Я нахмурилась и сосредоточилась на жжении в кистях и ступнях – это был первый признак того, что действие снадобья ослабевает. Если успею, сумею украсть кольцо Анжелики, вывалиться из повозки и исчезнуть прежде, чем Моргана сможет что-нибудь предпринять.
– Когда-то мы с ними были знакомы, да.
– А теперь?
Я попыталась пошевелить пальцами. Не вышло.
– А теперь они мертвы.
Словно прочтя мои мысли, Моргана достала знакомый шприц из сумки. Я закрыла глаза, безуспешно пытаясь сдержать дрожь в подбородке.
– Когда мы прибудем в Шато, сестры исцелят твое тело. От всех этих ужасных синяков непременно нужно избавиться до Модранита. Ты вновь будешь чиста и невредима. – Она помассировала опухлость у меня на шее, готовясь ввести шприц. – Прекрасна, как Дева.
Мои глаза распахнулись.
– Девой меня сложно назвать.
Приторная улыбка Морганы увяла.
– Неужели ты в самом деле возлегла с этим омерзительным охотником? – Она изящно втянула воздух и с отвращением сморщила нос. – Ох, Луиза. И вновь ты меня разочаровала. Ты пахнешь им с ног до головы. – Моргана перевела взгляд на мой живот, пригляделась внимательнее и вдохнула глубже. – Очень надеюсь, что ты приняла меры предосторожности, дорогая. Сущность Матери соблазнительна, но ее путь не для тебя.
Мои пальцы раздраженно дрогнули.
– Только не делай вид, что убийство собственного внука ниже твоего достоинства.
В ответ Моргана вонзила шприц глубоко мне в горло.
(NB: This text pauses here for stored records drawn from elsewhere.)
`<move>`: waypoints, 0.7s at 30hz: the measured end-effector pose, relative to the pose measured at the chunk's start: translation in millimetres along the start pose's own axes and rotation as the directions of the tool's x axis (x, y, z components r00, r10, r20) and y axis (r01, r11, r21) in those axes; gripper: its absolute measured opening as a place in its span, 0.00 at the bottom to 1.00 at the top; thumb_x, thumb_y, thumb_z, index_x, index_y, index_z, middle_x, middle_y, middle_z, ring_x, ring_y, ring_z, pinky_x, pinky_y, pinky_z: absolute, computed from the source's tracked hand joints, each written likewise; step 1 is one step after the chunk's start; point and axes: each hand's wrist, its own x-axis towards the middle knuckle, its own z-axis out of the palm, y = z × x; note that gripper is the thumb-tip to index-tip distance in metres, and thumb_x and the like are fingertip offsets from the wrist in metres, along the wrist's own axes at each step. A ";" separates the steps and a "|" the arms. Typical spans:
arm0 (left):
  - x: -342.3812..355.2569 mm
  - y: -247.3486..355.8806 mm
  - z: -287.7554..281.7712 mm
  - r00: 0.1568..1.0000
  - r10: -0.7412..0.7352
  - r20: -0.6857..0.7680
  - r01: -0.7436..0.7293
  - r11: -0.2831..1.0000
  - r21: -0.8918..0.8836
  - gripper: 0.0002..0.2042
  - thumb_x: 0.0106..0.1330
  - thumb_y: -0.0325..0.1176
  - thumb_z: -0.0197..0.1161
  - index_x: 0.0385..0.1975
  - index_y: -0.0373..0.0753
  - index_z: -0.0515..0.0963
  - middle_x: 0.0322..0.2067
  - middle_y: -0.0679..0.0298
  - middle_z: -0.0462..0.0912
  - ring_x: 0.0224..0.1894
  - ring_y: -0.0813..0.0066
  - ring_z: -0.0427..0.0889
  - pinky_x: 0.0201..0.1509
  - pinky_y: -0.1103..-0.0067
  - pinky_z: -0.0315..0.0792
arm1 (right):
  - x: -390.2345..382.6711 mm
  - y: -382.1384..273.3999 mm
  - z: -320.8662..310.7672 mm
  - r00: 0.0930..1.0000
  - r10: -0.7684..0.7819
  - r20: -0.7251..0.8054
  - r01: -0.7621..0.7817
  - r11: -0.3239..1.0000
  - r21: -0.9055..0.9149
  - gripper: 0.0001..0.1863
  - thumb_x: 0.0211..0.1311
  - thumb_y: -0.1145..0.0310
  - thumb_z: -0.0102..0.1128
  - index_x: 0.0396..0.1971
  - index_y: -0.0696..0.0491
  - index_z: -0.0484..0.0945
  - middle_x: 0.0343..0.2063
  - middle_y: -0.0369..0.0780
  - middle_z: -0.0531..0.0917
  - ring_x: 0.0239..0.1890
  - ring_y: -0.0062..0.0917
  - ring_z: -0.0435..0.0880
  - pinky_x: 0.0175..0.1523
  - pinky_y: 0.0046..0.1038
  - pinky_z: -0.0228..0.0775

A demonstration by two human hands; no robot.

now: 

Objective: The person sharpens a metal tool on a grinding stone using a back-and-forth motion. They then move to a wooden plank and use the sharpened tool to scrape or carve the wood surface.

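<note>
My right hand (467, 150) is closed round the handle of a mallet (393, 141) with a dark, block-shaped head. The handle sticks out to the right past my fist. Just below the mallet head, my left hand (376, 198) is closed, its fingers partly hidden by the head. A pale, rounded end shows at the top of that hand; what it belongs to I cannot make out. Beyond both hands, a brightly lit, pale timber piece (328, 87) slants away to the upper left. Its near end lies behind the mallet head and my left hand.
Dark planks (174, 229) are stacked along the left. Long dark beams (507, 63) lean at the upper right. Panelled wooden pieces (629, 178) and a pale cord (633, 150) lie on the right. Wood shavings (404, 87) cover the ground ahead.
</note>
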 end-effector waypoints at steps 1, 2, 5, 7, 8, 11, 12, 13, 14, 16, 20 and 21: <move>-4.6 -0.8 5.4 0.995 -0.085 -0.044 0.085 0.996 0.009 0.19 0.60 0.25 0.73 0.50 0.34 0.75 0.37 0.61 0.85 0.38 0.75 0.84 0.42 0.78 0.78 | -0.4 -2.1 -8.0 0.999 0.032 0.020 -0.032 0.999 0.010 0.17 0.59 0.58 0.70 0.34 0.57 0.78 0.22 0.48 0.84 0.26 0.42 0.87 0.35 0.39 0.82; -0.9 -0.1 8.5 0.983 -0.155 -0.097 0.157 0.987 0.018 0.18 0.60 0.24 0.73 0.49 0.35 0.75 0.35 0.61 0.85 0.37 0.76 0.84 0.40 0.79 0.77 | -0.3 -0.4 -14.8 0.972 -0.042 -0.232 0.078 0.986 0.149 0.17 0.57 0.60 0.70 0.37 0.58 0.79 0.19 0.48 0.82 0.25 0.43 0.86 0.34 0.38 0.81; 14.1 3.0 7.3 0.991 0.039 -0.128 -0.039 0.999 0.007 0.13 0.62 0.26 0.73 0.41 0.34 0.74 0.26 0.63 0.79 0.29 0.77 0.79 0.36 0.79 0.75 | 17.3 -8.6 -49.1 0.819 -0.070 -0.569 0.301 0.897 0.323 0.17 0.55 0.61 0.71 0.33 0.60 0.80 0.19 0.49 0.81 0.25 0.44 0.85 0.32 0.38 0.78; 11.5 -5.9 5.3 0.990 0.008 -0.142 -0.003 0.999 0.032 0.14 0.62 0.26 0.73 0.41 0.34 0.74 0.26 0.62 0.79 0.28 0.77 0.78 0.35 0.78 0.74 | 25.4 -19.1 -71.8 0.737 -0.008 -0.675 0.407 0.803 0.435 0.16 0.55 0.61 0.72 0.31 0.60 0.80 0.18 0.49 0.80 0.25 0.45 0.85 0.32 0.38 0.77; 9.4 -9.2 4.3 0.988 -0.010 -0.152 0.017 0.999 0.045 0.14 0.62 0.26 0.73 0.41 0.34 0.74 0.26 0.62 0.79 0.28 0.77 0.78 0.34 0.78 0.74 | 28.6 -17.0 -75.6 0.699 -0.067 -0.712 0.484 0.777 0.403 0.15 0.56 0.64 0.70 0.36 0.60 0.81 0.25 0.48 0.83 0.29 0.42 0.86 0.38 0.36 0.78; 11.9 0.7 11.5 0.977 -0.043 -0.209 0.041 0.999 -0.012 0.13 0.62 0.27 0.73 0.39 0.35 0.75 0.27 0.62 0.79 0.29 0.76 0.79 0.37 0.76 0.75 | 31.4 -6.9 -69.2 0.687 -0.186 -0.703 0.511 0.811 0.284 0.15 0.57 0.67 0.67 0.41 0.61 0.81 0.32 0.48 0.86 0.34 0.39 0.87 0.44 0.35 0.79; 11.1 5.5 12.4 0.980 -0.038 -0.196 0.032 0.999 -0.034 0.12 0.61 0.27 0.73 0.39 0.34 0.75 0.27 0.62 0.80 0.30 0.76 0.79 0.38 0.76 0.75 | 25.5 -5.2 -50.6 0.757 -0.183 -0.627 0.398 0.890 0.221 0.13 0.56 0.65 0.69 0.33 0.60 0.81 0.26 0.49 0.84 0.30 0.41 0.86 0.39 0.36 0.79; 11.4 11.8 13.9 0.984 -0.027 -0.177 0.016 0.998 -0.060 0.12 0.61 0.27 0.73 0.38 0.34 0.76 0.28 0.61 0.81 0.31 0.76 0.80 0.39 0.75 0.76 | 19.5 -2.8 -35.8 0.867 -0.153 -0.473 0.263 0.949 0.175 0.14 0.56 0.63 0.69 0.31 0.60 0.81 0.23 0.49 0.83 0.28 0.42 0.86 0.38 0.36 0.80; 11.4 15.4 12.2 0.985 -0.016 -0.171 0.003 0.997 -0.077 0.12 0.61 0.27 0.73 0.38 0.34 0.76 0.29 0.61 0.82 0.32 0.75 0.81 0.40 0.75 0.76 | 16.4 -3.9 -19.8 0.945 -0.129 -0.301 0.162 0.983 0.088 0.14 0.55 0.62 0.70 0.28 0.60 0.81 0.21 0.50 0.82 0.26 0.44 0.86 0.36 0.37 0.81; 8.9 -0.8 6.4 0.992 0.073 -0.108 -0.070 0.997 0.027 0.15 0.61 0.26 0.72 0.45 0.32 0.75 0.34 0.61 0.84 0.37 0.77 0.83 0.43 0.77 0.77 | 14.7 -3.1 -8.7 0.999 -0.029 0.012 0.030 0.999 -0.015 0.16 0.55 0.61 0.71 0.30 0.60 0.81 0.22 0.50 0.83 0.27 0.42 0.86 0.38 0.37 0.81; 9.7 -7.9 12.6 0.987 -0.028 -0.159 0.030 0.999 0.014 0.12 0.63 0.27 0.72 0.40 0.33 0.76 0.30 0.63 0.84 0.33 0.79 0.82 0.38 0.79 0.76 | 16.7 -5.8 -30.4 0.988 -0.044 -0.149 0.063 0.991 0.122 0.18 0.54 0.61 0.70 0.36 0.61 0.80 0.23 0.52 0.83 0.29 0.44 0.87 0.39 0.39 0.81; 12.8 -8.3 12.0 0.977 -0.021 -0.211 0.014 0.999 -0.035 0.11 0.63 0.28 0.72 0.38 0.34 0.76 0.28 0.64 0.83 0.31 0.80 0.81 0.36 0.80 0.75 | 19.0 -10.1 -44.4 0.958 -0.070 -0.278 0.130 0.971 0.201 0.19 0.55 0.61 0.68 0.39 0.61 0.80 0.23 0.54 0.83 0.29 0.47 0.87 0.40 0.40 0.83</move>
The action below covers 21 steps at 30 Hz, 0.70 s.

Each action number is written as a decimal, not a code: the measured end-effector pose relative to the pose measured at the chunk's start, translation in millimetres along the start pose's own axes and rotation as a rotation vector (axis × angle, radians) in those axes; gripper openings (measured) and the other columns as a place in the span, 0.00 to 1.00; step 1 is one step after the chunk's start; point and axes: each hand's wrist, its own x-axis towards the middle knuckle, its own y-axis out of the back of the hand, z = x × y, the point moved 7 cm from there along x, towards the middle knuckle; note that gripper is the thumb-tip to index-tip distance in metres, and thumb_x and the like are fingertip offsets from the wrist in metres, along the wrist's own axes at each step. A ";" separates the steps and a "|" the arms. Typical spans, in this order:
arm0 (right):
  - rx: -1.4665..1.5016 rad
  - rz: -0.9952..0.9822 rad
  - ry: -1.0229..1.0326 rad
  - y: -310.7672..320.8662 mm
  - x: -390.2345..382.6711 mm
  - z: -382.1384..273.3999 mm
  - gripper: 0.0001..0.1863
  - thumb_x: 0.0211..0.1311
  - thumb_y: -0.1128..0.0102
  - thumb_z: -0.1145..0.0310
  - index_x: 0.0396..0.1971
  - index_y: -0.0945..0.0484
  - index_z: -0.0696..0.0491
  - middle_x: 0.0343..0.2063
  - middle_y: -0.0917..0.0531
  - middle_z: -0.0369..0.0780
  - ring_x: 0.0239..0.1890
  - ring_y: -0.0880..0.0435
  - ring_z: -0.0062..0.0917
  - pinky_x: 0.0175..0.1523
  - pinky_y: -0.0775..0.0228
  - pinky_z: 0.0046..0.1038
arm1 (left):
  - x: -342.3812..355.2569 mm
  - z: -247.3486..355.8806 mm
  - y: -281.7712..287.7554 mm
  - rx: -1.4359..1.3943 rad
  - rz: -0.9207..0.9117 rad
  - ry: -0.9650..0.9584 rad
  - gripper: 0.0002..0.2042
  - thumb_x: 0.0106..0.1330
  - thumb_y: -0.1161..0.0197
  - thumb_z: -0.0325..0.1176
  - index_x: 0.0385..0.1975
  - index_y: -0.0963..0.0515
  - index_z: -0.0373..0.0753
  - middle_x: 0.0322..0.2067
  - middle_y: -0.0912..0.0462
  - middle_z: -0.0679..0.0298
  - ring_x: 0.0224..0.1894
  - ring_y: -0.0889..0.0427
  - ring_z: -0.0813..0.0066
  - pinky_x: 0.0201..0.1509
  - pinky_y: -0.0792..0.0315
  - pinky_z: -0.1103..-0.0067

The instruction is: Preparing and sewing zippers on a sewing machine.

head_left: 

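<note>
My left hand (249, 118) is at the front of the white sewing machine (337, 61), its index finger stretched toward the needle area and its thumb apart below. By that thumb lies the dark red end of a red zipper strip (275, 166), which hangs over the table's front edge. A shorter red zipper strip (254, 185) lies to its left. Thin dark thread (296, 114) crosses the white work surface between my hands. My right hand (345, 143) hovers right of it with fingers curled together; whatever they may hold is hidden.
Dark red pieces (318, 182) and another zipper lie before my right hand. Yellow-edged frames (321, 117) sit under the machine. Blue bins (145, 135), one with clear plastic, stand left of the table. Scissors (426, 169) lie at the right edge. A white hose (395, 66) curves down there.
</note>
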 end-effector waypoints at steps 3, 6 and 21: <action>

Я закусила щеку, чтобы не закричать, и мои пальцы снова налились свинцом.
– Да будет кровь твоя ценой. – Она с тоской погладила меня по горлу. – В твоем чреве ничего нет, Луиза. Последняя из моего рода – ты. Почти досадно… – Моргана наклонилась ближе и коснулась губами моего шрама. От чувства дежавю у меня скрутило живот – я вспомнила, как всего несколько дней назад так же меня целовал Рид. – Думаю, убить ребенка охотника мне было бы приятно.

 

– Просыпайся, дорогая.
Я открыла глаза, услышав, как Моргана шепчет мне на ухо. Я не знала, сколько времени прошло – сколько минут, часов или дней, – но с повозки наконец сняли навес, и я увидела, что наступила ночь. Садиться я уже даже не пыталась.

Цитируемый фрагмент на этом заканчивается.